Wednesday, November 4, 2015
How the Creation Mandate and the Great Commission Intersect by Dr. Bob Gonzales
This is a first for me - but today I am sharing a post from another writer, Dr. Bob Gonzales, who serves as Dean of Reformed Baptist Seminary. I ran across Dr. Gonzales' blog today while preparing for our marriage retreat which begins next week.
Today was my first visit to his blog. I am not promoting Baptists, any particular seminary, or a certain reformed theological viewpoint. (Full disclosure, I first met Jesus through the ministry of a Baptist church, graduated from seminary with Baptist roots, and have definite reformed leanings.)
Honestly, this article could have been written by a Celtic monk promoting his book on Darwinian eschatology and I would still probably share it! It's that compelling to me.
God continues to capture my heart by the vision and power of marriage on mission. This post just adds new fuel to that fire.
by BOB GONZALES posted on SEPTEMBER 10, 2011
God created mankind for a mission: “Be fruitful and multiply and fill the earth and subdue it” (Gen 1:28). Many Bible scholars and theologians interpret this imperative as “the cultural mandate” and see it as providing the basis for marriage, procreation, and vocation. But what they often miss is the cultic or religious dimension underlying this mandate. God’s commission for humanity entailed more than making babies and harnessing the earth’s resources. Adam, as Yahweh-Elohim’s image-son (Gen 1:26; 5:1-3), was responsible to mediate God’s rule and special presence in the world representatively. To be more precise, Adam’s commission included a kingly, priestly, and prophetic calling.
Remembering the cultic dimension of God’s mission for mankind enables one to see the connection between the Creation Mandate and the Great Commission. When Jesus informs his disciples that he’s been invested with supreme authority and commissions them to make disciples of all the nations (Matt 28:18-20), he’s really not introducing “Plan B.” Rather, Jesus, as the Second Adam, is fulfilling the task the First Adam failed to complete. He, together with his helper, the Church, is “being fruitful and multiplying and filling the earth” with renewed “images of God” who, in turn, reflect God’s glory and mediate God’s rule and presence in the world. Accordingly, God’s redemptive intentions are not a substitute for his creative intentions but their fulfillment.

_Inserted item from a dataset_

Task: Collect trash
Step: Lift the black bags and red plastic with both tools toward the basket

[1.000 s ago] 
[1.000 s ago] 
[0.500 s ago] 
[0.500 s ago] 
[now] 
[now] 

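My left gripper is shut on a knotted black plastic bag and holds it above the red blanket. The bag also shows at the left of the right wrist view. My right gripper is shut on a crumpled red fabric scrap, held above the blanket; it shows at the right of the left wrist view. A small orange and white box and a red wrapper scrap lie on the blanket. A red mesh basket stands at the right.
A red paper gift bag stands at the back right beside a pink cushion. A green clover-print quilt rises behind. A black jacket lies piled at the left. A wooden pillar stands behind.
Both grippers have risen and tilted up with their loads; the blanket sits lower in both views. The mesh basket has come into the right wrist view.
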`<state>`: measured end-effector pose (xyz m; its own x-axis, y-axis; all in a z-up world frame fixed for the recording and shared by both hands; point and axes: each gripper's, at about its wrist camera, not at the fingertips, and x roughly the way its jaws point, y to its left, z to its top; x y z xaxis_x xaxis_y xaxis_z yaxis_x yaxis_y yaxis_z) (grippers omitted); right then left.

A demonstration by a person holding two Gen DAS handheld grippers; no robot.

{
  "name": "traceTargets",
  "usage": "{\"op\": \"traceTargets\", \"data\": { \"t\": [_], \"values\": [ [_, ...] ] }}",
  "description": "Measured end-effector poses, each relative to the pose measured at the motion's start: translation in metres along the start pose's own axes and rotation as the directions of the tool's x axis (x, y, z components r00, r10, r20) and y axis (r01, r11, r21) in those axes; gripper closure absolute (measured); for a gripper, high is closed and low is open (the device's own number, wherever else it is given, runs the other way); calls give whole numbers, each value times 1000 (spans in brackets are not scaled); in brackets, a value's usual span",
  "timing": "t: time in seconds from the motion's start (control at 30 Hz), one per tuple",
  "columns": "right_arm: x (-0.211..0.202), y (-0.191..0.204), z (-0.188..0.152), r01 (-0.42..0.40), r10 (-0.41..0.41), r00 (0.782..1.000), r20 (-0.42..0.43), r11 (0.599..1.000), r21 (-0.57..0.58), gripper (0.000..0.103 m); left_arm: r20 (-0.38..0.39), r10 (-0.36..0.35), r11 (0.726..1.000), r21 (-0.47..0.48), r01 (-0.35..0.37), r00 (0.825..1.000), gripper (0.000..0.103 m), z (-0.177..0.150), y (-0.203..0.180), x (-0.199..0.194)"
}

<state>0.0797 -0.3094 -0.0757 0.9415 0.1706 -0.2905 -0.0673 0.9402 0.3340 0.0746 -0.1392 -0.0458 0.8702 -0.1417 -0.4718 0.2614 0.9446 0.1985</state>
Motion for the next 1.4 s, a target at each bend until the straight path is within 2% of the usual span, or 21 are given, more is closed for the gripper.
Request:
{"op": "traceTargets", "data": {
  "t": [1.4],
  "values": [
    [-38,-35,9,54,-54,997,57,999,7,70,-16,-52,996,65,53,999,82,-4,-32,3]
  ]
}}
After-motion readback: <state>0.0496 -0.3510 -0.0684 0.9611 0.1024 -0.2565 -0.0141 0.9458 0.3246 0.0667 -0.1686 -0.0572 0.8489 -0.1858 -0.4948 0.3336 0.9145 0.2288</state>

This connection between the Creation Mandate and the Great Commission is developed at some length in John Fesko’s Last Things First: Unlocking Genesis 1-3 with the Christ of Eschatology. Here’s a small excerpt:
The dominion mandate cannot be fulfilled simply by procreation or by having large families. The work of the second Adam cannot be divorced from the work of the dominion mandate. The original pronouncement of the dominion mandate was tied to procreation. Adam and his helpmate were to produce offspring who bore the image of their creator, filling the earth with those who worshiped God. Subsequent to the fall, Adam and Eve could no longer fulfill the mandate because of the presence of sin, as is evident in the battle between the seed of the serpent and the woman (Gen. 4:1ff). With the advent of the second Adam, Christ takes up the work of the dominion mandate by producing offspring with his helpmate, the Church, and creates those who bear his image. The dominion mandate is not fulfilled through procreation but through the propagation of the gospel. Therefore, those who are not married, such as Paul himself (1 Cor. 7:8), can boast of having many children (1 Cor. 4:14; Gal. 4:19; 1 Tim. 1:2; 2 Tim. 1:2; Philem. 10; Titus 1:4) because they are produced through the propagation of the gospel. They are not the offspring of a husband and wife but the offspring of the second Adam and his helpmate, the second Eve, the church (cf. John 1:13).2
So while it’s still appropriate to interpret the Creation Mandate (Gen 1:26-28) as the grounds for marriage, procreation, and vocation, it’s important not to miss its eschatological and doxological dimensions. Adam and Eve were created to fill the earth with worshipers of God who would extend the boarders of God’s Edenic garden-sanctuary to the ends of the earth at which time they, in imitation of their Creator-Lord, would enter into their eternal Sabbath enthronement at God’s right hand. But wherein the First Adam and Eve failed, the Second Adam and Eve shall succeed. And when all enemies are put under their feet, they shall together enjoy the fullness of Sabbath rest, ruling and reigning together in the New Heavens and New Earth.